Every decent person opposes the trafficking of human beings for sexual exploitation. These acts, and their facilitation, are serious crimes. But how far we go trying to end that scourge matters. And if we aren’t careful, current Congressional proposals to restrain sexual trafficking could irreparably damage the internet ecosystem. We yield to no one in our distaste for sex traffickers — but society can combat that evil without putting, say, Wikipedia at risk.

The House Judiciary Committee will take up a newly revised proposal later this week known as the “Fight Online Sex Trafficking Act” or FOSTA. It’s an imperfect bill, but it is far better than the Senate proposed alternative (known as SESTA).

By way of background, the push to regulate speech on the network stems from the unfortunate reality that some websites (most notoriously one known as Backpage) are used by sex traffickers to market their services. Critics of Backpage (and other sites like it) condemn this use of unmitigated internet freedom — and, indeed, it is indefensible, especially when those trafficked into sexual service are children.

But the Senate’s SESTA proposal, aimed to render Backpage liable for the injury it causes, would do more harm than good.

For years, website service providers were protected by Section 230 of the Communications Decency Act. It’s a provision that essentially says platforms who merely host user generated content generally aren’t liable for that content except under federal criminal law. In other words, if I post a libelous screed to Facebook, I’m responsible, not Facebook.

Without Section 230, for example, social media could not exist in its current vibrant style. A host of nonprofit and community-based online groups, like Wikipedia, could not function as outlets for free expression and knowledge sharing if they were responsible for what their users posted. Nor, frankly, could any website with an open comment thread.

SESTA changes all that. It would make it easier to prosecute websites who “facilitate” sex trafficking, which means, under the new law, nothing more than “make it possible.” But merely by existing, open websites that host user content are facilitating the publication of that content — that’s their very purpose for existence. So, in effect, SESTA would potentially make any online platform liable criminally and civilly if the site were used (even without its knowledge) for trafficking. This could implicate everybody from Airbnb to Facebook to WordPress. If a new startup doesn’t have the resources to screen content like Facebook, too bad for them. Not only is that nonsense as a matter of criminal justice, it’s a potential death blow to free expression, setting up private sector web sites as censors of content who fail to edit themselves at their own peril.

With these considerations in mind, one readily predicts how this will play out. The pressure on web sites to prevent trafficking-related material from being posted would almost certainly drive them to edit content on their site — often relying on automated content filtering tools since that is the only way for larger sites (like, for example, Twitter) to moderate content postings at scale. This will almost certainly result in overbroad censorship as both the tools and their human operators will err on the side of caution rather than risk criminalization.

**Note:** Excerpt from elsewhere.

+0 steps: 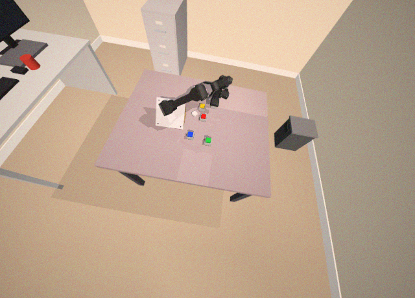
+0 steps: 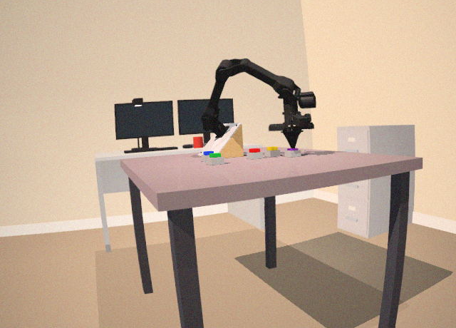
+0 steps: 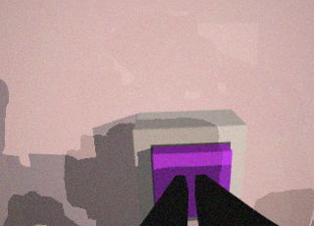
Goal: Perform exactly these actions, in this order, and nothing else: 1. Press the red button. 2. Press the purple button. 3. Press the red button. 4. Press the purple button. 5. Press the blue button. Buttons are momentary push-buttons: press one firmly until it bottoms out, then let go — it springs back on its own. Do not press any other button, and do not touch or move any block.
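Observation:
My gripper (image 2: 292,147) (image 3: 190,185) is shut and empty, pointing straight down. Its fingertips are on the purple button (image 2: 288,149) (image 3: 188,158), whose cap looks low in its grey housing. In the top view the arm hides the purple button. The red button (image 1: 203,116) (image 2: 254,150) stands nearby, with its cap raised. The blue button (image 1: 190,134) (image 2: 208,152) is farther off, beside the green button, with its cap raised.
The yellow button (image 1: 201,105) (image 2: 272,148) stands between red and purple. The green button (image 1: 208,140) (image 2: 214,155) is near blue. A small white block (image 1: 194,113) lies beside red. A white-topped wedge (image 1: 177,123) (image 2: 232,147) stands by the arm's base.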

Perhaps even more ominously, once we go down the road of content filtering, where do we stop? Sex trafficking is an easy case. But what about harder ones, like anti-abortion speech or pro-Hamas political diatribes? It simply cannot be wise to begin censoring the flow of information on the network, no matter how just the cause.

By happy contrast, the House amendment, FOSTA, is a substantial improvement. Rather than make web purveyors into censorious agents of the state it gets at the problem directly by criminalizing the use of the web “with the intent” to promote or facilitate prostitution or sexual trafficking. The purpose element is a critical limiting principal that would apply criminal law only to those who act with mens rea (or “bad intent”). And rather than substantively amending Section 230, FOSTA simply (and correctly) makes clear that it doesn’t preempt criminal law.

FOSTA isn’t perfect however. The civil liability provisions need to be tightened up to make clear that civil liability only follows after a criminal prosecution. And the criminal provisions, as drafted are perhaps over-broad. But those issues can, and should, be resolved in the legislative drafting process.

Nobody approves of anyone being the subject of sexual trafficking by pimps and others who abuse young boys and girls. But many websites are already trying to stop these crimes, rather than promote them. When searching for a solution, the devil is in the details.

We should all be cautious when universal truths are stated at a high level of generality. Digging into the nitty-gritty makes it clear that we can fight sex trafficking without risking free speech. FOSTA is a far more effective approach that goes directly after criminal sex traffickers. The bill would give law enforcement new legal authority to put criminals in jail, and it would do so without undermining the foundations of internet freedom.